#### [Task directions]
Return the lines of the data below exactly. Start at the first and end with the line containing "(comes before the".
____________
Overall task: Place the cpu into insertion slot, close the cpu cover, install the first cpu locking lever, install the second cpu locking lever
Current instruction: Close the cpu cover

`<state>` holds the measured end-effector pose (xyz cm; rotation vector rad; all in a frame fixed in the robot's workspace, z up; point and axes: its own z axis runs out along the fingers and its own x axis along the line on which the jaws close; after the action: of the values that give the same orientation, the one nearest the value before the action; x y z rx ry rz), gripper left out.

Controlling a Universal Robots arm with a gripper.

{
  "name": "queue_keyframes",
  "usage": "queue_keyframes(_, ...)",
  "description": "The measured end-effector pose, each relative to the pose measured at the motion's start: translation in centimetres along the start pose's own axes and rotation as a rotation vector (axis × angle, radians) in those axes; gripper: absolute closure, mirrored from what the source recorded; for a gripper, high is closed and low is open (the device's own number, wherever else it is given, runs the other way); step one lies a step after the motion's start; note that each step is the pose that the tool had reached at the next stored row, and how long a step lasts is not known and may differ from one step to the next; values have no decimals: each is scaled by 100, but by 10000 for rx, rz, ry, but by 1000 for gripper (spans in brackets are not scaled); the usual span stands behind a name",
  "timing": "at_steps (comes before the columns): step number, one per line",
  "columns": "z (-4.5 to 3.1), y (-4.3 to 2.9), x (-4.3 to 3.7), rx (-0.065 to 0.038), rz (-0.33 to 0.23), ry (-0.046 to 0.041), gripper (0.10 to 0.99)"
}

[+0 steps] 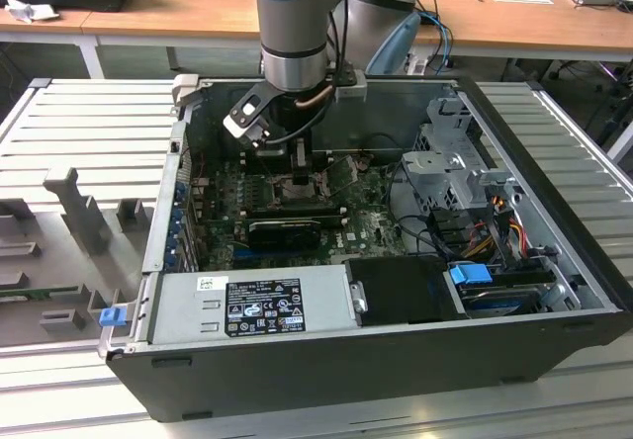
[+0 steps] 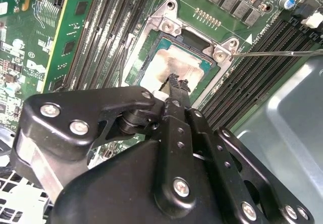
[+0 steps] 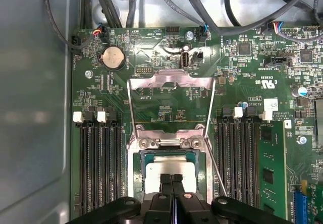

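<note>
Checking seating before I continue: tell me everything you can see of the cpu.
The cpu is a small flat square, silver-grey metal top with a dull smeared patch. It lies flat in the insertion slot, uncovered, the cpu cover standing open. The hand's shut fingertips are over its top; contact cannot be told.

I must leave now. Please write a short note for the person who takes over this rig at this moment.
The gripper: shut, empty, tips right over the cpu; contact cannot be told.
The cpu lies in the insertion slot: done.
The cpu cover stands swung open: not closed.
One locking lever sticks out free; levers not installed.
</note>
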<state>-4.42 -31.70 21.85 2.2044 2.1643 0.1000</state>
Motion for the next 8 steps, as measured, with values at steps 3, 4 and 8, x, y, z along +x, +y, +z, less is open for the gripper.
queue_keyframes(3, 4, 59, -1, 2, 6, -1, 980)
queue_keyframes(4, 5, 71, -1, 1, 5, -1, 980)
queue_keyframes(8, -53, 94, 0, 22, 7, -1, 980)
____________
#### [Response area]
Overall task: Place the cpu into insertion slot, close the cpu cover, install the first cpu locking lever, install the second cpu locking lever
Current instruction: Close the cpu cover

`<state>` holds the measured end-effector pose (xyz cm; rotation vector rad; all in a frame fixed in the robot's workspace, z up; point and axes: its own z axis runs out along the fingers and its own x axis along the line on which the jaws close; after the action: of the values that give the same orientation, the one nearest the value before the action; x y z rx ry rz), gripper left out.

Controlling a Universal Robots arm with a gripper.

{
  "name": "queue_keyframes",
  "usage": "queue_keyframes(_, ...)",
  "description": "The measured end-effector pose, each relative to the pose measured at the motion's start: translation in centimetres along the start pose's own axes and rotation as a rotation vector (axis × angle, radians) in those axes; gripper: absolute closure, mirrored from what the source recorded; for a gripper, high is closed and low is open (the device's own number, wherever else it is given, runs the other way); step one lies a step after the motion's start; note that each step is the pose that the tool had reached at the next stored row, and how long a step lasts is not known and may differ from one step to the next; values have no decimals: each is scaled by 100, but by 10000 for rx, rz, ry, but by 1000 for gripper (spans in brackets are not scaled); the usual span stands behind a name",
  "timing": "at_steps (comes before the columns): step number, one per line",

What the exercise asked for is now done.